The denial of the root causes of the protracted conflicts and political terrorism. All the foreign interventions in whatever name (be it security, anti-terrorism, democracy, regime change or human rights) did nothing to address 1) the root causes of the conflicts, 2) the internal political, demographic and socio-economic problems, 3) the use of double standards, supporting friendly authoritarian regimes and sanctioning or destroying unfriendly ones, 4) the illegal occupation of the Palestine and the Syrian Golan Heights, and 5) the continuous repression of the Palestinians. There is a saying: “you cannot whistle against the wind; the wind is stronger”. We seem to neglect in the ME the coming storm of the human struggle for self-determination and for their own type of democracy. In this climate one cannot convert other nations and peoples to democracy without granting them the right to self-determination and stopping domestic interference. The struggle for self-determination will be accompanied by stronger demands for the democratization of the international system.       

Third, the replacement of genuine professional diplomacy by coercive diplomacy and military interventions. Since 9/11, Iran’s neighborhood has been increasingly militarized (see map military bases). In addition, the democratic West initiated several wars and military interventions in Iraq, Afghanistan, Palestine, Lebanon, Libya and Syria. The internal war in Syria has all the features of a proxy war. These interventions have contributed to the destabilization of the whole region; it has increased the level of insecurity, created disastrous humanitarian consequences, and left weak and fragile states.   

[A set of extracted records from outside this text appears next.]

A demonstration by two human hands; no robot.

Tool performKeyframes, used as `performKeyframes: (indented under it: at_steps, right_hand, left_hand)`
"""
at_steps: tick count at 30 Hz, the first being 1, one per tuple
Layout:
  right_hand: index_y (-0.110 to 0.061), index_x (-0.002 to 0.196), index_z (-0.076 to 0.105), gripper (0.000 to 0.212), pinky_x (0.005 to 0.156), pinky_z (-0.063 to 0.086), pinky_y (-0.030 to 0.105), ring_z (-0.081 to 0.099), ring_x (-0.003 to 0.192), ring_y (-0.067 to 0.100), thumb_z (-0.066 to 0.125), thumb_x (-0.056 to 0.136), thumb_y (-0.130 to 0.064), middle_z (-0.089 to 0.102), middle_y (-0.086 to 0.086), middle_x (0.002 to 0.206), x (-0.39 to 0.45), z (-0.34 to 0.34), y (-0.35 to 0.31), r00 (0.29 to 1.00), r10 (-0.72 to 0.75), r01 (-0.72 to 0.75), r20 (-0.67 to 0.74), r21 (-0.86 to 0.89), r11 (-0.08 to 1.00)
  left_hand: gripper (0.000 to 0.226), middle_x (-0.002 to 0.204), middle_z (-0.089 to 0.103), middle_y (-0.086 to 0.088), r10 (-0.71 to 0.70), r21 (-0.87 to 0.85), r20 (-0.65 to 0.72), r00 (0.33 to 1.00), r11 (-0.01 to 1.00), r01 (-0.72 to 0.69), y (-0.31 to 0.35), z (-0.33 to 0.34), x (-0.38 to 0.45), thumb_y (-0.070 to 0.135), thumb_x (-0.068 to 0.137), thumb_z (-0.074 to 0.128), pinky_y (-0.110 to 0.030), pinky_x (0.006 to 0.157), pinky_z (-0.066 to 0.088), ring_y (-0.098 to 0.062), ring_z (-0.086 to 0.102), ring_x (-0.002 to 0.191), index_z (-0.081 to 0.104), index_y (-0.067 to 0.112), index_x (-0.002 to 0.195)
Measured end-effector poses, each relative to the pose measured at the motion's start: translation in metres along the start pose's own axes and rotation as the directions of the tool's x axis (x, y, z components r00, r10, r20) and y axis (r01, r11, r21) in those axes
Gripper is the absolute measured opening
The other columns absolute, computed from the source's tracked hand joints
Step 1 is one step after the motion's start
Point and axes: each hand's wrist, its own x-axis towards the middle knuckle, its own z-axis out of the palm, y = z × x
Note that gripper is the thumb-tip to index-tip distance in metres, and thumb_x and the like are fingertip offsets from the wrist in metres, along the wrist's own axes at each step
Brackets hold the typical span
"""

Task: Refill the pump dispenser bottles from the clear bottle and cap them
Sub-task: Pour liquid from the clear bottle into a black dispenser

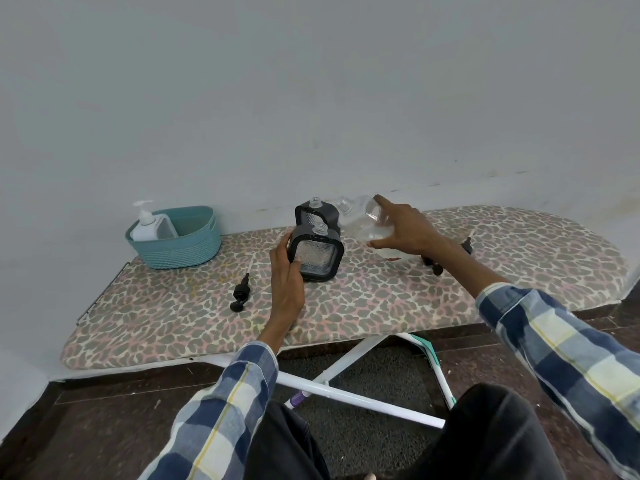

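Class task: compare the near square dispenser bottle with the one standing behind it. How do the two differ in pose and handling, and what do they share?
The near dispenser bottle is tilted, its patterned face turned up toward the camera; the far dispenser bottle stands more upright. The left hand grips the near one; no hand holds the far one. The tipped clear bottle's mouth sits close beside the far one's neck. Both are black-framed, uncapped.

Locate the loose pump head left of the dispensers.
Head view: the black pump head lies on the ironing board, left of the left hand and in front of the teal basket.
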Motion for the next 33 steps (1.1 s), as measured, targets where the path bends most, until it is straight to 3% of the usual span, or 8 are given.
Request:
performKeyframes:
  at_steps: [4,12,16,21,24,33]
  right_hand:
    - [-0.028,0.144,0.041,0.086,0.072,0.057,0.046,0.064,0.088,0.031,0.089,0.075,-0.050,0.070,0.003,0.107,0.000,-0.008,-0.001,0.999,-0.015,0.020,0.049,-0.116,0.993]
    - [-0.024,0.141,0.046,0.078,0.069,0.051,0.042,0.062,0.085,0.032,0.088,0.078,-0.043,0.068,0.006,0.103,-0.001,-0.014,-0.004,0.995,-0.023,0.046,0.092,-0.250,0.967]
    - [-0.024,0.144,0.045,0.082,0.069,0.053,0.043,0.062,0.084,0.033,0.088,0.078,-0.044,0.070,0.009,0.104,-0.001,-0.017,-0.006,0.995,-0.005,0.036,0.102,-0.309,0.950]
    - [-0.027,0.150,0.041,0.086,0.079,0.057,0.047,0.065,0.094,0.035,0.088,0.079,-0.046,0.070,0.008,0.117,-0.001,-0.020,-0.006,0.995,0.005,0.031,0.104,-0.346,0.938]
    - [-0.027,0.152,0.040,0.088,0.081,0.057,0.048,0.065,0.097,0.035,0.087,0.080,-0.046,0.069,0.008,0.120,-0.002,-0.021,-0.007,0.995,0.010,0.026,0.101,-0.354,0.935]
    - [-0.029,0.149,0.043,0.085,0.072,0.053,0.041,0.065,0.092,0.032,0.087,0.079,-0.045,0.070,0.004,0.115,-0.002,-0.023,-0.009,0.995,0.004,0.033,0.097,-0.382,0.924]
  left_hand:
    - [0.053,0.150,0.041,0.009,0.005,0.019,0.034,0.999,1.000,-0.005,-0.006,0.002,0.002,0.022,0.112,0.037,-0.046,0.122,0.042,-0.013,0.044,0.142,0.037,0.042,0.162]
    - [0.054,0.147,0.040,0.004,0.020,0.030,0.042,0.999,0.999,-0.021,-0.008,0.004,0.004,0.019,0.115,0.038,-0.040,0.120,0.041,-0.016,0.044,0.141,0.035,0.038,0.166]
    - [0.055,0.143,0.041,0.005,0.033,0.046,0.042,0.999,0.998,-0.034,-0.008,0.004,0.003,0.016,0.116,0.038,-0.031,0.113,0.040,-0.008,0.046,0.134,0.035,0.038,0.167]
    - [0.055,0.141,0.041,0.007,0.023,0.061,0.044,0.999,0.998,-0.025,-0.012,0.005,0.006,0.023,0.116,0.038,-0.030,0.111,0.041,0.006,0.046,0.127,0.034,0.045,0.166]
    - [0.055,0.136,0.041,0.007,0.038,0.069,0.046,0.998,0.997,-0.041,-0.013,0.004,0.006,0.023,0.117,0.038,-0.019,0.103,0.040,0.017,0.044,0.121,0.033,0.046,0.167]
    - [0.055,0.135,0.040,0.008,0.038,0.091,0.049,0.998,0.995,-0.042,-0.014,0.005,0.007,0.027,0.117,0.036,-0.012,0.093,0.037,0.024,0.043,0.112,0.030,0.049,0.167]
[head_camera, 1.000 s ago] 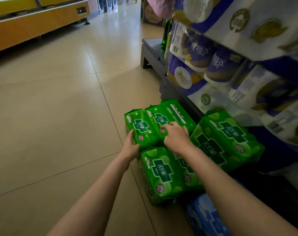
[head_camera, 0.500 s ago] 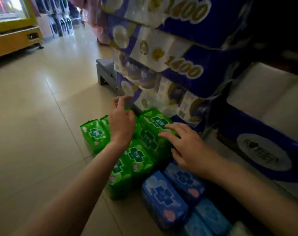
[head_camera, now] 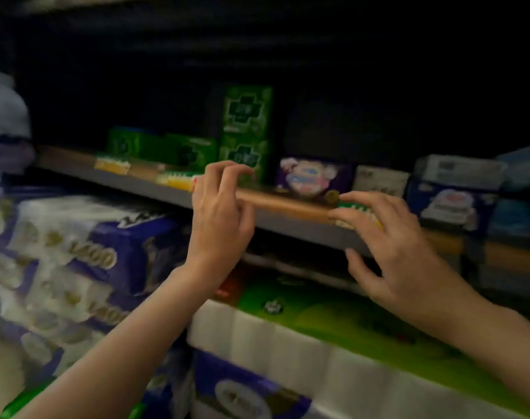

Fourth, the verbal wars and more than 30 years of absence of formal diplomatic exchange. The verbal wars of both the protagonists, calling each other names (such as the ‘great Satan’ and ‘the axis of evil’) and mutual threats to destroy each other are not helping. Ahmadinejad, the president of Iran, is repeatedly cited by Netanyahu ‘to have threatened to destroy Zionist Israel’. I am sure Ahmadinejad could use a spin doctor, but we forget to mention that he compared his statement about Israel with the ending communism and apartheid. Both systems disappeared without a physical destruction of Russia nor South Africa: the first ended by implosion and the second by peace negotiations. Equally problematic is the absence of formal diplomatic relations between America and Iran since more than 30 years.   

The last and most important aspect of the big picture is the non-adaptive strategic thinking and leadership. Let me share two findings from the study of war. The first suggests that offensive dominance (which the West is now pursuing in the ME) is at the same time dangerous, quite rare and widely overstated. When offensive dominance was combined with exaggerating insecurity and bellicose conduct, it became the prime cause of national insecurity and war in history. The prime threat to security, including nuclear security, in the Middle East is the West itself. The greatest menace lies in the tendency to exaggerate the dangers it faces and to respond by counterproductive coercion and belligerence. The first problem is compounded by a second one: ‘the demand of absolute security for the West at the expense of the rest’. This feeds the security dilemma. Too strong military force can be provocative, since measures for self-defense can be perceived as a menace by other countries. This has led to ‘vicious conflict spirals’.  

After ‘45, Europe has taken these lessons seriously. Former archenemies build, with American assistance, a security community on the basis of dialogue, security cooperation and an economic union.    

If we want to prevent another war and improve the security climate in the ME, we need to deal with the conflicts, including the nuclear crisis, in a radically different way. This would imply immediately reestablishing official diplomatic relations between America and Iran, and replacing the coercive diplomacy with more adaptive and effective leadership.